WHAT YOU WILL DO » Across the whole listing, how many lines hold the word "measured"? Reply with the number by itself.

SUPPLIED DATA »

────────────────────────────────────────

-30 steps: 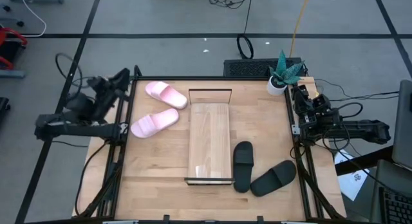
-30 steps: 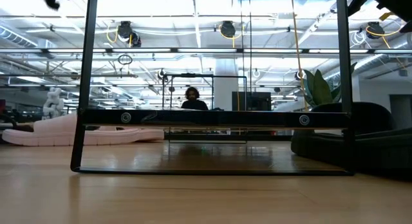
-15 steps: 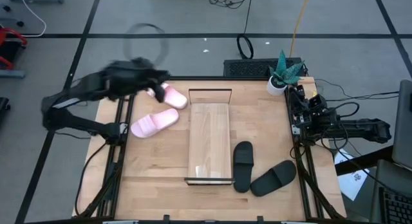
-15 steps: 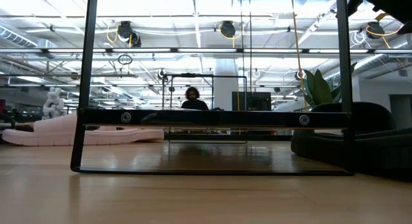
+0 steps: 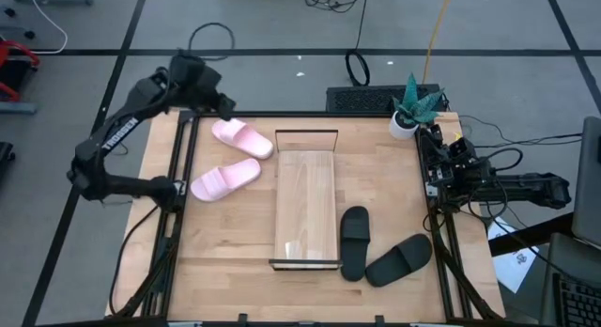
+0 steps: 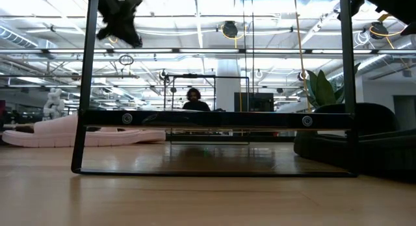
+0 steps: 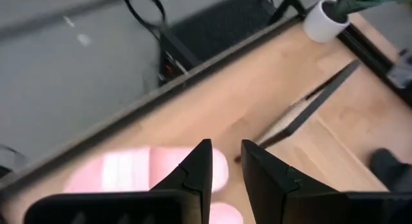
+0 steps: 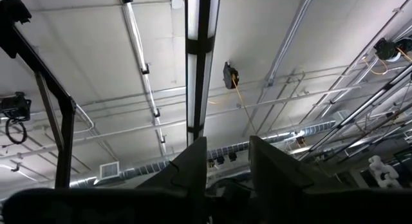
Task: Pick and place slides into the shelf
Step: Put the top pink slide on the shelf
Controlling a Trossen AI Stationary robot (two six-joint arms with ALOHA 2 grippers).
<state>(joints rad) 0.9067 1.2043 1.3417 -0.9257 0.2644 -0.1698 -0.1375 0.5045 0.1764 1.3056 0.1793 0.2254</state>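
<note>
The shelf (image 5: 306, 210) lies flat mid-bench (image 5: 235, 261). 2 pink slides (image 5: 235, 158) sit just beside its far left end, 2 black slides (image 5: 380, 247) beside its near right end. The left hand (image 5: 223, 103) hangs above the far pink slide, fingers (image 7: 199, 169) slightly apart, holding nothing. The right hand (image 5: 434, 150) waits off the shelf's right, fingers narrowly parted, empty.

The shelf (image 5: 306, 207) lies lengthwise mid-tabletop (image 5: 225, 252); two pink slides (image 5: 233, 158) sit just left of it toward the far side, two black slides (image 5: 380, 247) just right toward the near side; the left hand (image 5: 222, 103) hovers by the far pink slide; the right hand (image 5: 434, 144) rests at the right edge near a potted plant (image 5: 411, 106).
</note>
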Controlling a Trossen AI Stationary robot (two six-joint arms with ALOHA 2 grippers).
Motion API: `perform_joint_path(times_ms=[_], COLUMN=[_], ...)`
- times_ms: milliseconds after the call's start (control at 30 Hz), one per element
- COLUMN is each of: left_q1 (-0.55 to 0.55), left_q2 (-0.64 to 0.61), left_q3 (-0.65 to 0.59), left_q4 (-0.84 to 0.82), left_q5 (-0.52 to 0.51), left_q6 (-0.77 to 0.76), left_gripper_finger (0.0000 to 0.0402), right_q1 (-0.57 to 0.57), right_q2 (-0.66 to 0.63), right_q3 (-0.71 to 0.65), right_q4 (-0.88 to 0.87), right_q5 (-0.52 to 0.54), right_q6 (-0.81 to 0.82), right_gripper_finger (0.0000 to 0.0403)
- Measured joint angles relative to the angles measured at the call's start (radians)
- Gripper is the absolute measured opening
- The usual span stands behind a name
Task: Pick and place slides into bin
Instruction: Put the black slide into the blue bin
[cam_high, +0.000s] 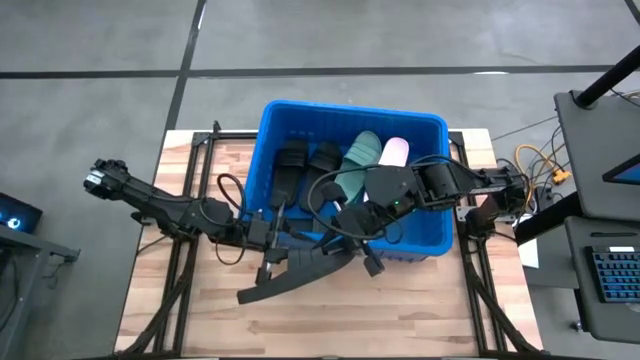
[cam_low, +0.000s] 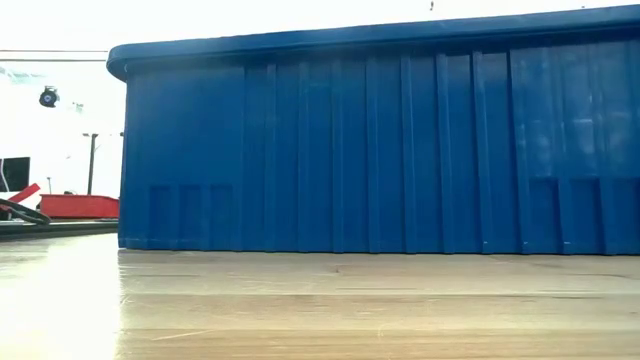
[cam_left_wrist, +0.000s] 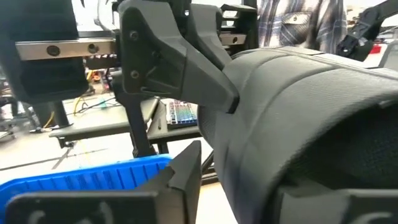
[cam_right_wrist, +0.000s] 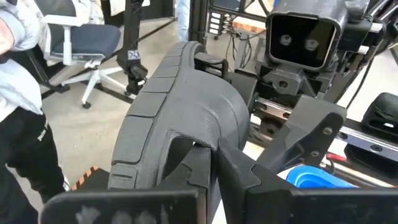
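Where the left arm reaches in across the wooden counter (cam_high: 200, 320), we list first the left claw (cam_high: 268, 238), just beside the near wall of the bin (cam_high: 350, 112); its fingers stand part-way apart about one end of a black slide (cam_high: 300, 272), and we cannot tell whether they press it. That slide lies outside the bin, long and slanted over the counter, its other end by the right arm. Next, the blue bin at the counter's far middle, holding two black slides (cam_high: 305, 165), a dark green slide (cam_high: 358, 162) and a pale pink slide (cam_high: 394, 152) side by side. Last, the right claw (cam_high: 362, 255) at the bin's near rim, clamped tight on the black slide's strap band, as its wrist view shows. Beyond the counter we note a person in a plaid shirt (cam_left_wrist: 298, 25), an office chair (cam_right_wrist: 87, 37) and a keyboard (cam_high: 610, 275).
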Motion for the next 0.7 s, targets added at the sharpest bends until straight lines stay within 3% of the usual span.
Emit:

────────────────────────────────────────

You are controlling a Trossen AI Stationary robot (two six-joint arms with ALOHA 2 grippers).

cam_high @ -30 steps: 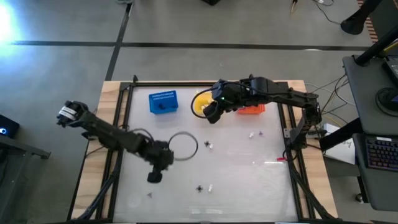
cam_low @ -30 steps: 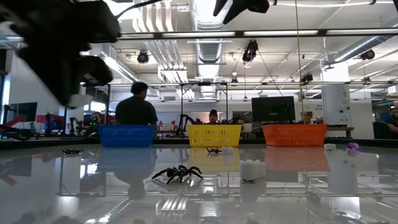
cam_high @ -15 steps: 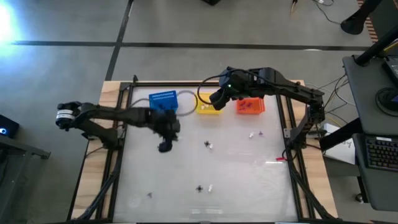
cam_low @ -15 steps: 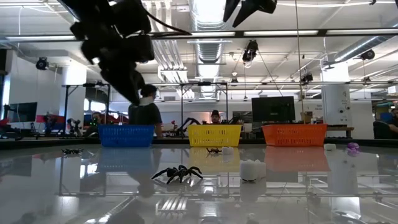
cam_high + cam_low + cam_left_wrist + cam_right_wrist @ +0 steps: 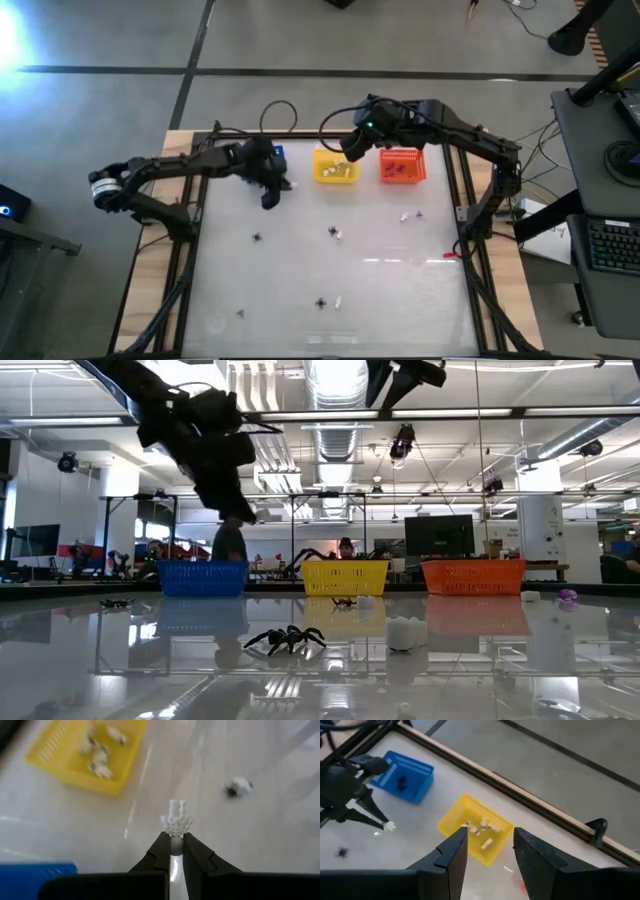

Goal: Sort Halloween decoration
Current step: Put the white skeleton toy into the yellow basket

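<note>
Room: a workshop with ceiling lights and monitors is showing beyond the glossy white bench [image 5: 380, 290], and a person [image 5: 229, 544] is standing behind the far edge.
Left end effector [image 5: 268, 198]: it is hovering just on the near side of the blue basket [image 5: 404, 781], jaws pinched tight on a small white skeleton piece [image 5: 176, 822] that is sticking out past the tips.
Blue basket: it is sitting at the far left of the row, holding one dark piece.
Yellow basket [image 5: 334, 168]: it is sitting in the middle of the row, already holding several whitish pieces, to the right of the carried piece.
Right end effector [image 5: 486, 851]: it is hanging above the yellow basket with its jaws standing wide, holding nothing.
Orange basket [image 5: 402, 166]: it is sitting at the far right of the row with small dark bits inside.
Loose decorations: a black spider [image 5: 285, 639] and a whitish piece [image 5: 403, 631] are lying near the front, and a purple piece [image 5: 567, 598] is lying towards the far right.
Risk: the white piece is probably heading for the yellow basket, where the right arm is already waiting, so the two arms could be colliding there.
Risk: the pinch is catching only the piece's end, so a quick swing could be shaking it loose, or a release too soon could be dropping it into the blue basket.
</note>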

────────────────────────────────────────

ANSWER TO THE EXERCISE » 2